[WORK TO BE COMPLETED] Below is a listing from which only part is wanted; return exactly the lines from the one with "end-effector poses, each" up to and including the one with "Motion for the".

=== Begin Enclosure ===

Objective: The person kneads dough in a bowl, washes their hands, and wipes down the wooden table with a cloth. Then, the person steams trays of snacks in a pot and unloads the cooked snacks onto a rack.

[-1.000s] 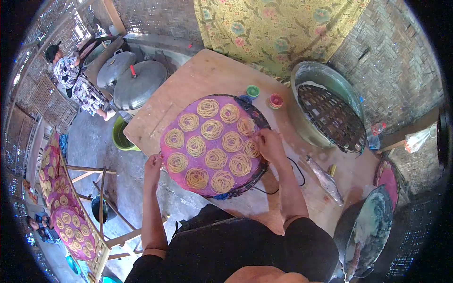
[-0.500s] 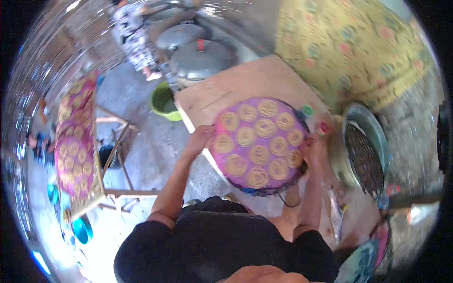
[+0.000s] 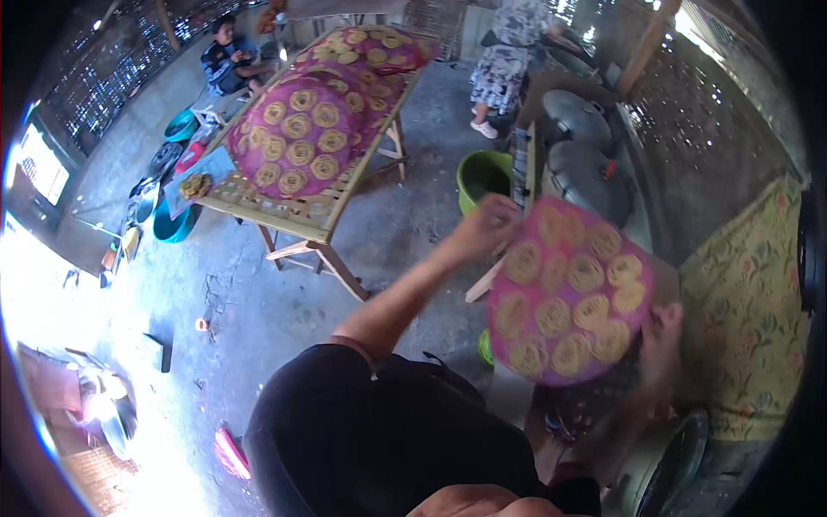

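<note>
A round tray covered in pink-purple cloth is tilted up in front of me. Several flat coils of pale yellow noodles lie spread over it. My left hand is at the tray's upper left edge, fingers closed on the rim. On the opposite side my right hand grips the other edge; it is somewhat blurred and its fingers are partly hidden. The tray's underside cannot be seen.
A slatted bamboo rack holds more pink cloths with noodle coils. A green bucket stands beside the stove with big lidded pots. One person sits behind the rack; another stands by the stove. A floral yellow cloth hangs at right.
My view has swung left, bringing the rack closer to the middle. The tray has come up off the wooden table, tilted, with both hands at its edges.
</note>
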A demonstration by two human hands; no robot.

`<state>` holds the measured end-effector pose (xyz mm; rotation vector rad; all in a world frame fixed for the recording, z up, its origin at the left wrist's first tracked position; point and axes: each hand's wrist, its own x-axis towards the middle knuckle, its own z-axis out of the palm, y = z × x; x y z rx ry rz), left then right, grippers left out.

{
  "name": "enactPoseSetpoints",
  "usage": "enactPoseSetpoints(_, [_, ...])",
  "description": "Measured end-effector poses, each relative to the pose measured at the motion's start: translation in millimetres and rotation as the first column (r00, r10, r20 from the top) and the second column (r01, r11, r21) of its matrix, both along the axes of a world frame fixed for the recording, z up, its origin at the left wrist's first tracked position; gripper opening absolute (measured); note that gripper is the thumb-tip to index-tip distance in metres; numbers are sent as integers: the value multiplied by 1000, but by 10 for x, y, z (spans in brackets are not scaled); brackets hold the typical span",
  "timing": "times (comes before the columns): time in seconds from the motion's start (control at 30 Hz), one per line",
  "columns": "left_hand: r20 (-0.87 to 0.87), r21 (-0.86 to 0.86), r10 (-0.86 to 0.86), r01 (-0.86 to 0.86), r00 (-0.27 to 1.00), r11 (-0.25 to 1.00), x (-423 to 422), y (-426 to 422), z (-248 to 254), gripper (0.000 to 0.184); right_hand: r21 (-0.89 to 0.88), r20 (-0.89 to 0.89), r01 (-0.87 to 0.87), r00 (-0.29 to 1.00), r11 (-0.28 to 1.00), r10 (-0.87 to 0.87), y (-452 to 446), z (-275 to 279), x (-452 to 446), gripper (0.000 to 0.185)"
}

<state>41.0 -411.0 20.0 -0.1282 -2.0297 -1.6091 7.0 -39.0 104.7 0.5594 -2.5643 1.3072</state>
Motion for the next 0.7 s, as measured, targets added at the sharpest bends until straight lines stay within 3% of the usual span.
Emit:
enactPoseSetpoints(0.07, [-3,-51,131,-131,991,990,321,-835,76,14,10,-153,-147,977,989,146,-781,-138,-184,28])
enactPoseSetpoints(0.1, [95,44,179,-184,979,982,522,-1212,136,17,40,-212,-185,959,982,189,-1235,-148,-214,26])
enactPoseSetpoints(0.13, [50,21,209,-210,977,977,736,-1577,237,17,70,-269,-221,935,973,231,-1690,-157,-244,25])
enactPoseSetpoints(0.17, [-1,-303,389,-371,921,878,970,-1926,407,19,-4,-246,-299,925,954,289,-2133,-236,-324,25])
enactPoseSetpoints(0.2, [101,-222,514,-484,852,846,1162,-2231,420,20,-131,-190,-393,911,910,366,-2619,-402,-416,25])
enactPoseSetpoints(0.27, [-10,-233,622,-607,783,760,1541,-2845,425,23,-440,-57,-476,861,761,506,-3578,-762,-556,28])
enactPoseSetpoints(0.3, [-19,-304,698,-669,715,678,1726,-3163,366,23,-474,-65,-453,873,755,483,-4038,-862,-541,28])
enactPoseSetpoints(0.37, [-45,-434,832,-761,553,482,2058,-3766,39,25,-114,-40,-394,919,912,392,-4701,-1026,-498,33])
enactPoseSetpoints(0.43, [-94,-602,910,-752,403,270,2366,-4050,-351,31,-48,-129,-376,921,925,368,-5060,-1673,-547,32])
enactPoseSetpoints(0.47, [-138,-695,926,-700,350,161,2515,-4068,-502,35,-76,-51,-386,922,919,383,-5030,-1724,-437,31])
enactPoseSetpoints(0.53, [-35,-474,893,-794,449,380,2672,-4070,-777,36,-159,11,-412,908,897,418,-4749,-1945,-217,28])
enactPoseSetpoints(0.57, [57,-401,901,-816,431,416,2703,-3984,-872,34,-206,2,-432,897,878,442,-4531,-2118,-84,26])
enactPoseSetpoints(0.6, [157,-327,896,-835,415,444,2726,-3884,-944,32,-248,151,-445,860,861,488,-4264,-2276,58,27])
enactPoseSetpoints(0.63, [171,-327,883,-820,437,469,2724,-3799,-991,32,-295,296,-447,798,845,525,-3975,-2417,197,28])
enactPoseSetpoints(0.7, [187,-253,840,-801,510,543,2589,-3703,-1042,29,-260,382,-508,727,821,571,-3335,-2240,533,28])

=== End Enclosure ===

[EXERCISE RESULT]
  "description": "Measured end-effector poses, each relative to the pose measured at the motion's start: translation in millimetres and rotation as the first column (r00, r10, r20 from the top) and the second column (r01, r11, r21) of its matrix, both along the axes of a world frame fixed for the recording, z up, its origin at the left wrist's first tracked position; gripper opening absolute (measured); note that gripper is the thumb-tip to index-tip distance in metres; numbers are sent as integers: the value multiplied by 1000, but by 10 for x, y, z (spans in brackets are not scaled); brackets hold the typical span",
  "timing": "times (comes before the columns): time in seconds from the motion's start (control at 30 Hz), one per line",
  "columns": "left_hand: r20 (-0.87 to 0.87), r21 (-0.86 to 0.86), r10 (-0.86 to 0.86), r01 (-0.86 to 0.86), r00 (-0.27 to 1.00), r11 (-0.25 to 1.00), x (-423 to 422), y (-426 to 422), z (-248 to 254), gripper (0.000 to 0.184); right_hand: r21 (-0.89 to 0.88), r20 (-0.89 to 0.89), r01 (-0.87 to 0.87), r00 (-0.29 to 1.00), r11 (-0.28 to 1.00), r10 (-0.87 to 0.87), y (-452 to 446), z (-275 to 279), x (-452 to 446), gripper (0.000 to 0.185)"
}

<state>41.0 -411.0 20.0 -0.1282 -2.0297 -1.6091 7.0 -39.0 104.7 0.5594 -2.5643 1.3072</state>
Motion for the next 0.7 s, as measured, targets added at the sharpest bends until straight lines stay within 3% of the usual span.

The exercise requires nothing more than what has been given.